Interview with Dr. Robert Styer, Chair, Department of Mathematical

Fresh@News: Do all of our first-year students take math?

Dr. Styer: Villanova is well known for its intensive academic core, and
as part of that core we have a rigorous requirement in math. We expect
all of our students to take at least two math or computer science
courses while they are here.

Fresh@News: How do they do with their math courses?

Dr. Styer: Our students usually come with a good math background. They
can do the work. But sometimes they don't realize how good they are,
and it can cause a certain amount of stress and anxiety, especially
during their first semester.

Fresh@News: What are we doing to help them?

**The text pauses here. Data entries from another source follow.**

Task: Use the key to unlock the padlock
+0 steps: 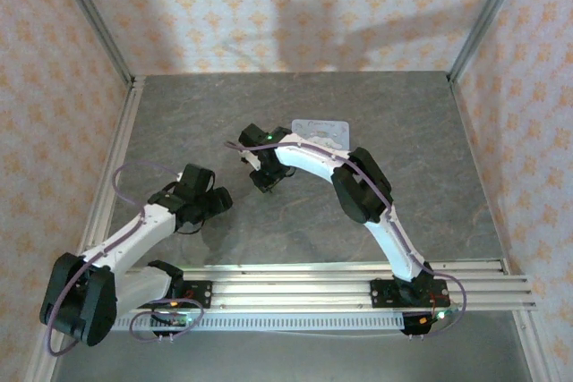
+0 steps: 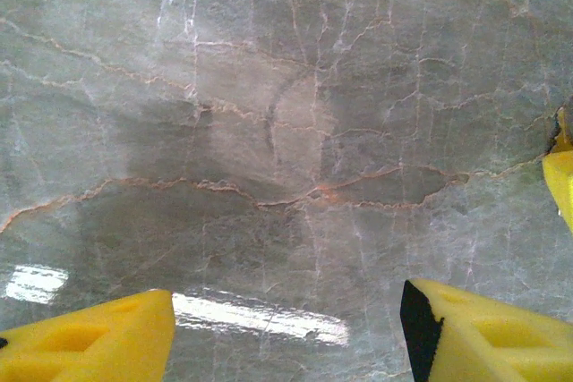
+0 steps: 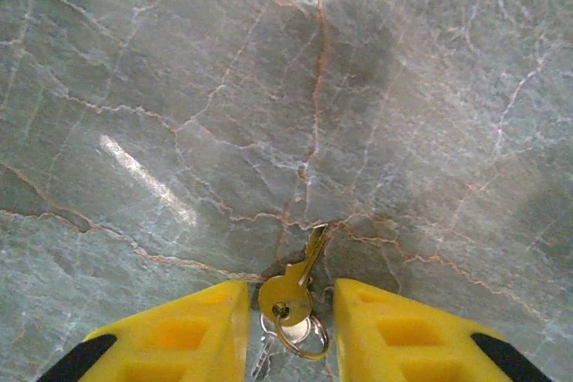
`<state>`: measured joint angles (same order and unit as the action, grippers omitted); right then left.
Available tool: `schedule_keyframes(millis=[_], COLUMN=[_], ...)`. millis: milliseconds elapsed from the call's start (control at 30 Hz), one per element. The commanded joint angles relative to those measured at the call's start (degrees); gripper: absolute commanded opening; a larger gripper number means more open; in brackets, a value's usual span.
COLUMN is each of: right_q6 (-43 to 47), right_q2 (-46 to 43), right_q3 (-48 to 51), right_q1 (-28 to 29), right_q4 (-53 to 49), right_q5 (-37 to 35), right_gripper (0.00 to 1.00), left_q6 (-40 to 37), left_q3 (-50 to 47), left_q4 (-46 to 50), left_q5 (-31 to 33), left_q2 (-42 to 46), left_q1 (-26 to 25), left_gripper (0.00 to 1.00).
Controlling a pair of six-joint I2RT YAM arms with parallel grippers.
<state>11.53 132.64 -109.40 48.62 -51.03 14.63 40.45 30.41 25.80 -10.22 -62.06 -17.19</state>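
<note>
A brass key [image 3: 293, 285] lies flat on the marble table, its blade pointing away from the wrist. A ring [image 3: 302, 335] joins it to a second, silver key [image 3: 265, 355]. My right gripper [image 3: 290, 291] is down at the table, open, with one yellow finger [image 3: 192, 333] on each side of the key's head. The left finger is at or very near the head. My left gripper [image 2: 286, 310] hovers open over bare marble with nothing between its fingers [image 2: 98, 337]. From above, the left gripper [image 1: 215, 201] sits left of the right gripper [image 1: 262, 181]. The padlock is out of view.
A pale blue printed tin [image 1: 320, 131] lies just behind the right arm's wrist. A yellow finger tip [image 2: 560, 181] shows at the right edge of the left wrist view. Patterned walls enclose the table [image 1: 179, 123] on three sides, and an aluminium rail [image 1: 304, 284] runs along the front.
</note>
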Motion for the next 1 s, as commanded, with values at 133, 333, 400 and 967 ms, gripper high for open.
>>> schedule_keyframes(millis=[133,333,400,967], right_q6=[0.8,1.3,1.8,-1.9], right_q2=[-2.5,-4.3,-5.2,-13.4], right_q3=[5.1,7.3,8.3,16.1], right_q1=[0.8,0.8,0.8,-3.3], right_q4=[-0.3,1.8,2.8,14.6], right_q5=[-1.6,-2.3,-2.8,8.7], right_gripper=[0.12,0.01,0.0,0.0], left_q6=[-1.4,-0.7,-0.1,-0.9], left_q3=[1.5,2.1,1.8,-1.5], left_q4=[2.4,2.7,2.9,0.0], left_q5=[-0.6,-0.7,-0.3,-2.9], left_q2=[1.3,3.2,3.6,8.1], left_q1=[0.4,0.4,0.4,0.5], left_gripper=[0.68,0.68,0.68,0.68])
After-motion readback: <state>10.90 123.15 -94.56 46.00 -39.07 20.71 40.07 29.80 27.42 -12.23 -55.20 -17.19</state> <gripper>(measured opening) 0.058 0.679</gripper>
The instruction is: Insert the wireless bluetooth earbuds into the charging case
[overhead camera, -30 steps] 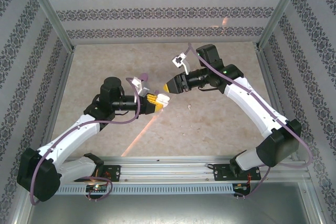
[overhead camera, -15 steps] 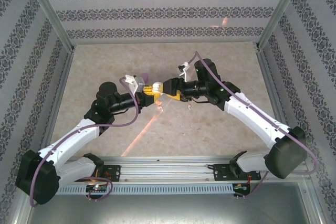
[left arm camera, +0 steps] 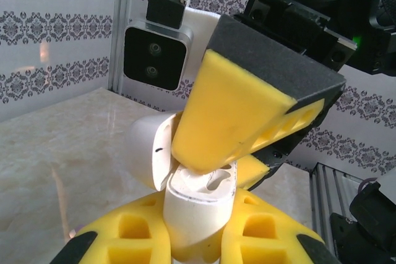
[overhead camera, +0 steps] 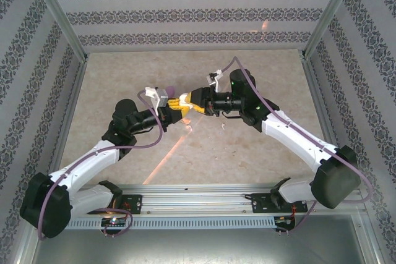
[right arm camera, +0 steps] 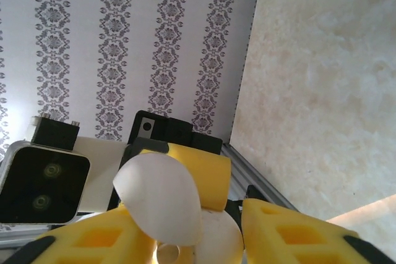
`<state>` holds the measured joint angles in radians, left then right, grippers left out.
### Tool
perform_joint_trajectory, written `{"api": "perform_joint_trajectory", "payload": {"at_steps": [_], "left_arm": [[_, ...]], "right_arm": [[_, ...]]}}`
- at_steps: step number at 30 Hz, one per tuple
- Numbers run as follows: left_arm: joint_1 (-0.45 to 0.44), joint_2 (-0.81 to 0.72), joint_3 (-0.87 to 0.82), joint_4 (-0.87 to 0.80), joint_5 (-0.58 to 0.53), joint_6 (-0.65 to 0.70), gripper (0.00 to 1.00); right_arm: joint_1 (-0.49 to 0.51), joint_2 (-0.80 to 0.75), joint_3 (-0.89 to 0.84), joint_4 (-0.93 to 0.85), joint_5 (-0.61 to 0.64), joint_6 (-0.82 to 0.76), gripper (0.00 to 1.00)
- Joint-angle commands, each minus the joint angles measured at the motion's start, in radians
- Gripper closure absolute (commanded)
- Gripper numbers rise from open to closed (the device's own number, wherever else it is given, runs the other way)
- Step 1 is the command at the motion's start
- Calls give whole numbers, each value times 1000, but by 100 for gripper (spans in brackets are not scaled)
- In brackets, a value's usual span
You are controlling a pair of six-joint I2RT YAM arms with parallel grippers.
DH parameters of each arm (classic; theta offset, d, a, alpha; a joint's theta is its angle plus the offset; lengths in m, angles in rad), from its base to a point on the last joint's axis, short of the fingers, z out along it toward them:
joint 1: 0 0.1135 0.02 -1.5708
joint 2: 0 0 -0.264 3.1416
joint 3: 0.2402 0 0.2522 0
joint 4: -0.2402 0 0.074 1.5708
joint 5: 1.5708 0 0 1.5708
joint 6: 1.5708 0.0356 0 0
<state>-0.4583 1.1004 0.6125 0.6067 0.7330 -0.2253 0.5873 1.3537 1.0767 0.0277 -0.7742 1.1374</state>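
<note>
Fingers of the left gripper clamp the open charging case, while the right gripper, fingers partly apart, presses its mouth, having closed in from frame right.

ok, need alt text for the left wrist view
The left gripper holds the pale charging case upright with its lid swung open, while a yellow fingertip of the right gripper comes down onto the open base. Behind them are the right wrist camera, a marble table and a patterned wall.

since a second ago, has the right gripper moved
Yes. The right gripper has shifted left, away from the back right frame post, and now meets the left gripper, which holds the charging case.
</note>
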Motion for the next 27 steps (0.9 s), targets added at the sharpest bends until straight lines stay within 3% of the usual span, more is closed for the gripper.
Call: {"api": "perform_joint_trajectory", "payload": {"at_steps": [1,12,22,27], "left_arm": [[-9,18,4,98,34,-43,100],[-8,37,10,85,83,-57,83],[-7,29,36,27,105,-42,45],[17,-6,51,-58,112,-30,40]], "right_arm": [[14,-16,-15,54,-12,24,66],[14,-30,-21,63,15,14,81],[12,-58,-16,11,49,-43,83],[3,-84,-7,-36,79,-92,83]]}}
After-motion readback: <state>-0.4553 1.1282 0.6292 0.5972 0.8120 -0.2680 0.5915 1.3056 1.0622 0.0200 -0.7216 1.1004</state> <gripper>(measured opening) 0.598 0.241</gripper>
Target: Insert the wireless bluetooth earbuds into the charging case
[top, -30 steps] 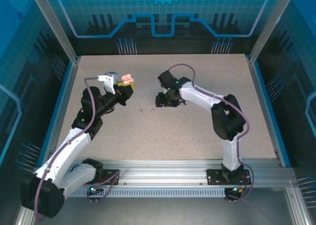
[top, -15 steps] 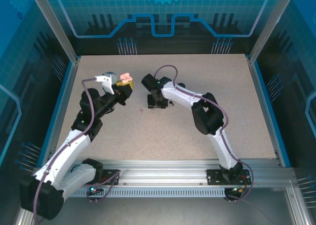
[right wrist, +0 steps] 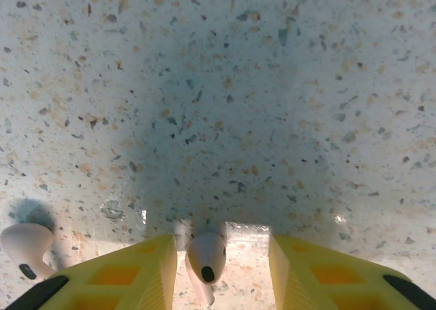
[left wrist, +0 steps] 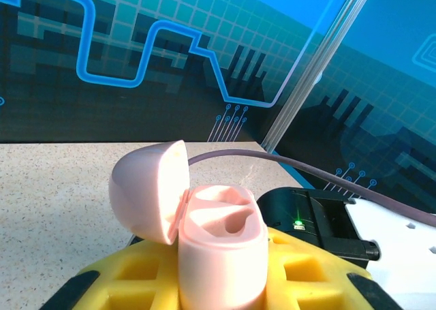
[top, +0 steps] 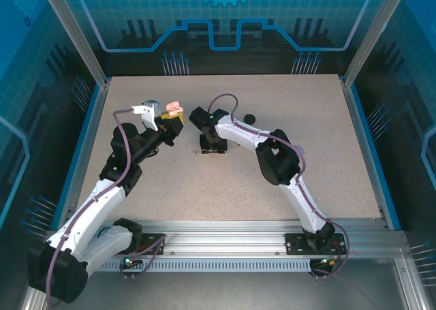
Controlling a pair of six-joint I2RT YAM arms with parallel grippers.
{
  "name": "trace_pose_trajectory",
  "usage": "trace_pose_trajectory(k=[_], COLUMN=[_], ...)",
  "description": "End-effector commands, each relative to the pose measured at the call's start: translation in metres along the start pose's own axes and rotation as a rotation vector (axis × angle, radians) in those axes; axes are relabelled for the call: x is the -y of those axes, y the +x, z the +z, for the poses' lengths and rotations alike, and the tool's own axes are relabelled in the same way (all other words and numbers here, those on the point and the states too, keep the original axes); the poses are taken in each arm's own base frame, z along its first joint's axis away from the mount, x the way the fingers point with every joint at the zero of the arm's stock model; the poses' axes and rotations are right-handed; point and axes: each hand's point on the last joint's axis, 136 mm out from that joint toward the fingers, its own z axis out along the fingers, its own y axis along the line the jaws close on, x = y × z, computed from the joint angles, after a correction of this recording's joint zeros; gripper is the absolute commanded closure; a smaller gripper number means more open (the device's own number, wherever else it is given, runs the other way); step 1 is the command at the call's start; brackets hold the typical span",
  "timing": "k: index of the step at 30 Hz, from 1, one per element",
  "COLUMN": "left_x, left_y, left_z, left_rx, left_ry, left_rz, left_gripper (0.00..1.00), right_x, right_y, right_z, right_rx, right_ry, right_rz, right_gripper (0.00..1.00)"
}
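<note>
My left gripper (top: 173, 120) is shut on the pale pink charging case (left wrist: 221, 249), which stands upright between the yellow fingers (left wrist: 306, 269). Its lid (left wrist: 146, 187) is swung open to the left and both sockets are empty. My right gripper (top: 211, 144) points down at the table just right of the case. In the right wrist view its yellow fingers (right wrist: 306, 269) straddle a pale pink earbud (right wrist: 206, 259) lying on the table. The left finger is close to the earbud and the right one stands clear of it. A second pale pink earbud (right wrist: 24, 249) lies outside the left finger.
A small black round disc (top: 248, 117) lies on the speckled table (top: 286, 99) behind the right arm. The right arm's black wrist (left wrist: 320, 218) sits close to the right of the held case. Blue walls and metal posts enclose the table.
The right arm has swung left and come down over the earbuds, with its jaws narrowing. The black disc it covered now shows. The left arm and the case have stayed put.
</note>
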Motion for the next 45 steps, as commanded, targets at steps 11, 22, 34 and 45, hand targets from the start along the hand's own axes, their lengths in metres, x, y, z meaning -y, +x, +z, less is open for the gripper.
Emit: trace_pose_trajectory(k=[11, 22, 34, 45], left_x=[0.005, 0.006, 0.028, 0.048], left_y=[-0.009, -0.006, -0.008, -0.009], left_z=[-0.005, -0.004, -0.005, -0.002], left_rx=[0.051, 0.044, 0.044, 0.113], left_ry=[0.013, 0.016, 0.113, 0.192], left_rz=[0.01, 0.009, 0.046, 0.192], left_gripper=[1.0, 1.0, 1.0, 1.0], right_x=[-0.004, -0.009, -0.005, 0.025], right_y=[0.005, 0.004, -0.021, -0.046], right_z=[0.014, 0.009, -0.055, -0.155], right_rx=[-0.018, -0.002, 0.157, 0.358], right_ry=[0.035, 0.017, -0.108, -0.249], right_rz=[0.009, 0.0, 0.03, 0.051], right_gripper=[0.67, 0.8, 0.86, 0.87])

Dr. Styer: Our first line of defense, of course, is our faculty. Most of
our faculty care a great deal about students and sincerely want to help
students who need a little extra support. Rather than offering large
lecture classes, we keep math class sizes small enough (28-32 students)
so there is opportunity for individual attention. All of our faculty
members keep regular office hours when students can stop in to meet with
them for help. They are also willing to schedule appointments at other
times to meet with their students. Most of the problems arise when
students don't come in to ask for help.

Fresh@New: Are there other resources as well?

Dr. Styer: Our other major facility for students is the Mathematics
Learning and Resource Center (MLRC). We opened started this center a
few years ago and it has been an enormous success. The center is open
in the afternoons and evenings, and students may drop in without an
appointment for help on any mathematical or statistical problem.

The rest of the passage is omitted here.